■ **EXERCISE DESCRIPTION**
Count how many lines hold "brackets" in the records, and respond with that number by itself.
====== RECORD SET
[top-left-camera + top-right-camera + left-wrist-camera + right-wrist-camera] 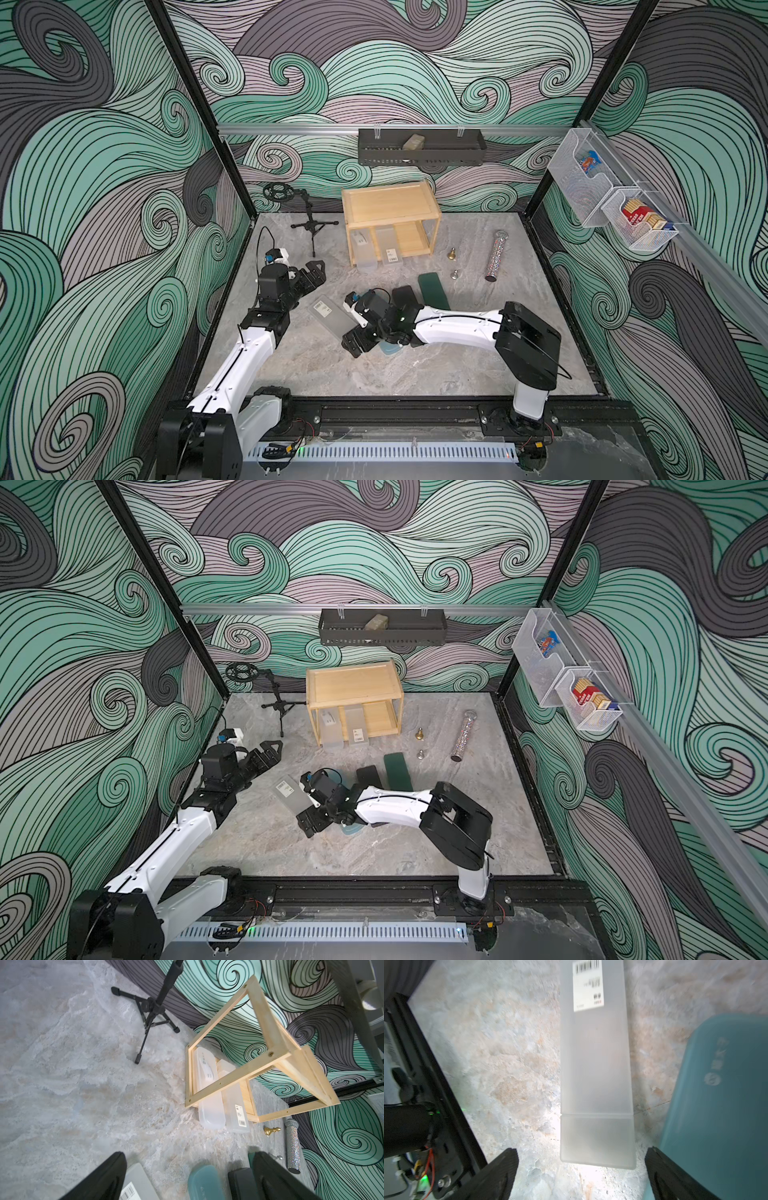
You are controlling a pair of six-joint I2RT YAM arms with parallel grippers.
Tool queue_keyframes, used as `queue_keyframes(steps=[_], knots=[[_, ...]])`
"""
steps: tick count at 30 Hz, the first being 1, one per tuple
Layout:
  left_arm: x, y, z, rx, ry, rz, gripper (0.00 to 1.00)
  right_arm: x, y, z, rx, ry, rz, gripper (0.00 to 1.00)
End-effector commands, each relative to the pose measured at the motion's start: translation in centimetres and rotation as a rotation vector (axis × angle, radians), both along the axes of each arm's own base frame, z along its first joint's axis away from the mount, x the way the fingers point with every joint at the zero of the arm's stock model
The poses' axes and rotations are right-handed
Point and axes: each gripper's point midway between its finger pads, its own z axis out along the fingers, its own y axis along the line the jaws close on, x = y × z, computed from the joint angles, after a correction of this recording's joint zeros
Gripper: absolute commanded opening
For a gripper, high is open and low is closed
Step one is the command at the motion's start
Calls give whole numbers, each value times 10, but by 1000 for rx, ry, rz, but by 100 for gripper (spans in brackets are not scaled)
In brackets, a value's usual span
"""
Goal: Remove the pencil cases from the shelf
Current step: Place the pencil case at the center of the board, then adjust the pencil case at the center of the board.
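Marble table (pixel 415 374): right hand (pixel 581 1150) spread wide over frosted case (pixel 596 1064) lying flat; left hand (pixel 318 273) open. Next: fetch remaining pair (pixel 388 245) from shelf (pixel 392 220).

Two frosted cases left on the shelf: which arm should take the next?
Left: the left gripper is open, empty and nearer the shelf; the right gripper sits farther, over a frosted case.

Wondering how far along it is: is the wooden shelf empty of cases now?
No, two frosted cases lie on the lower tier of the shelf, their ends poking out the front.
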Motion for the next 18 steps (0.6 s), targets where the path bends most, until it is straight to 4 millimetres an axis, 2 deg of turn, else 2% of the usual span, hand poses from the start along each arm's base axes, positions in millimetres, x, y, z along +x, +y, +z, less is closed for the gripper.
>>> queue_keyframes(steps=[1,3,5,9,14,18], knots=[[-12,11,-7,-59,18,91,98,40,-14,88,173,-116,-36,100],[-25,14,-26,-88,45,128,99,67,-44,117,214,-168,-92,100],[-36,23,-41,-85,64,186,99,92,-76,137,230,-203,-149,100],[-51,29,-64,-101,96,237,99,132,-122,158,235,-251,-231,100],[-53,22,-91,-134,159,229,99,155,-141,165,243,-267,-270,100],[-43,8,-94,-197,137,170,98,160,-146,161,237,-262,-275,100]])
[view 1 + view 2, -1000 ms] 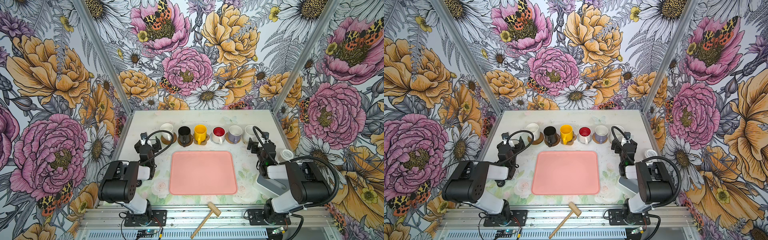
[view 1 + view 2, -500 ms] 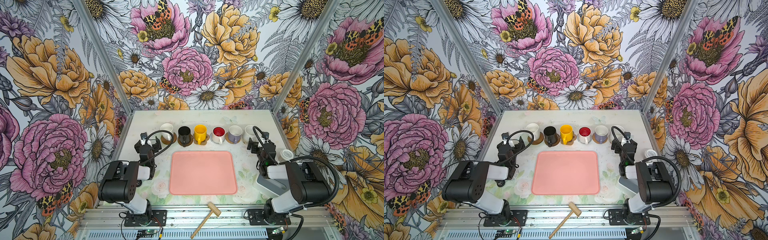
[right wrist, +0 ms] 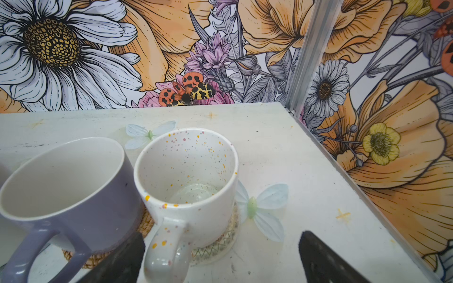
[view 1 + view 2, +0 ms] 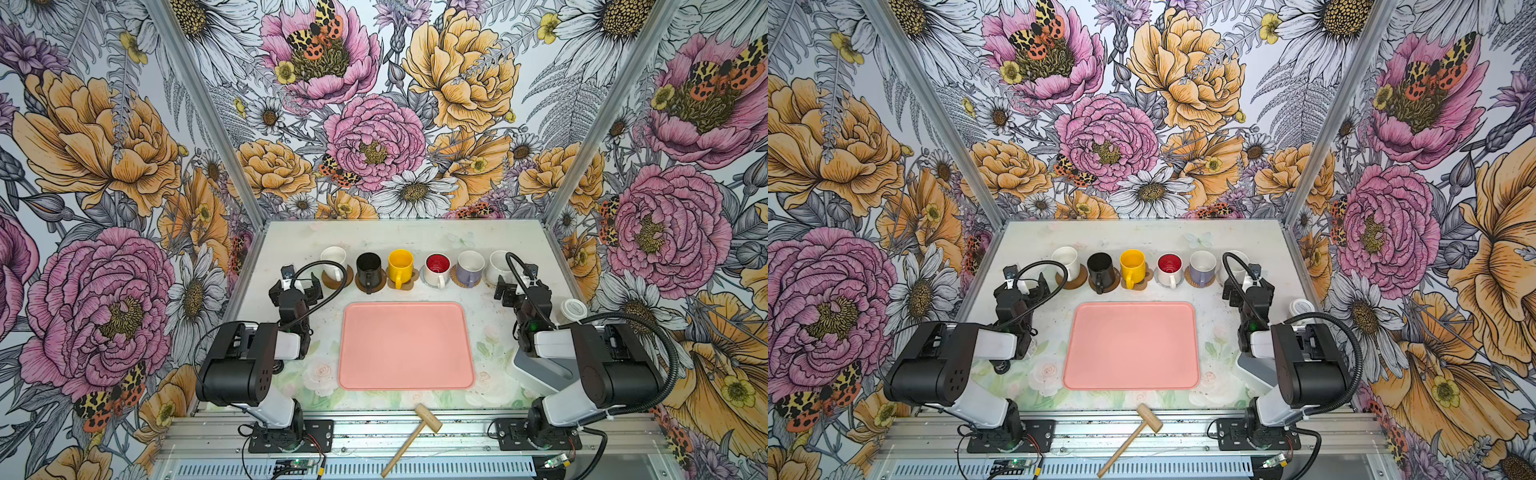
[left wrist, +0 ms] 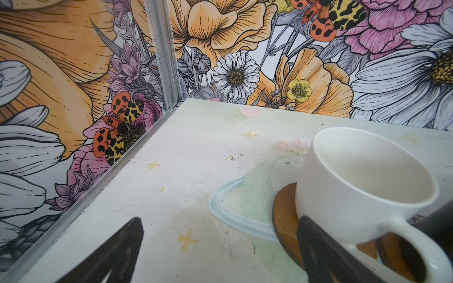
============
■ **RESPONSE FOR THIS EXERCISE**
2